Mergulhados na conspiração

>> “Os donos de jornal já se encontravam mergulhados até o pescoço na conspiração, colocando a notícia a serviço da precipitação da queda do governo. Em O Globo, poucos jornalistas sabiam da estratégia dos patrões, mas no Estado de S. Paulo a participação dos profissionais era ostensiva. Flávio Galvão tinha sido até dispensado de suas funções redacionais para dedicar-se em tempo integral à conspiração, entrosadíssimo com oficiais do Exército e da Aeronáutica. Os três filhos de Júlio de Mesquita Filho, Júlio Neto, Ruy e Carlão, participavam das démarches do pai, que sempre acompanhavam (….)”.

>> “Nesse domingo, 29, continua a peregrinação dos emissários de Magalhães Pinto [governador de Minas Gerais] no Rio. José Luís de Magalhães Lins, Oswaldo Pieruccetti e José Monteiro de Castro vão rodar 240 quilômetros, de carro, visitando, entre outros, [os generais] Castello Branco, Cordeiro de Farias, Eurico Dutra e os diretores de jornal Roberto Marinho, Nascimento Brito e Niomar Muniz Sodré”.
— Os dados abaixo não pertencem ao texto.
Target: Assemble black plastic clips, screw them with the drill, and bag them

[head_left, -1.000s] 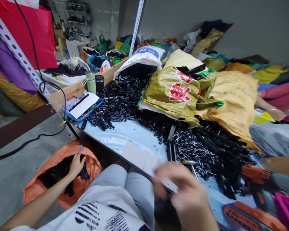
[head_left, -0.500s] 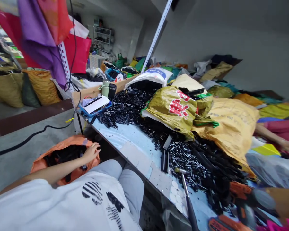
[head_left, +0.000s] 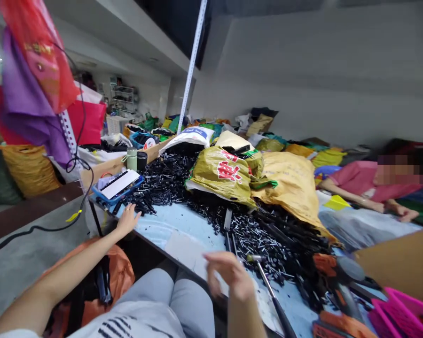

No dia 31 de março, “cada um dos grandes jornais, todos já posicionados e integrados no golpe, pinçariam as frases que bem entenderam para suas manchetes, acirrando ainda mais a opinião pública”.

Conjura dos poderosos

Uma palavra de Jango, dada ao Diário de Notícias no Uruguai, depois da queda, citada por Carlos Chagas, serve como fecho de mais este tópico suscitado pela manobra falsificadora da História do Globo:

>> “Caí abatido pela conjura dos poderosos que estabeleceram o controle total dos meios de difusão. Foi fácil o envenenamento da opinião pública e dos escalões intermediários das Forças Armadas”.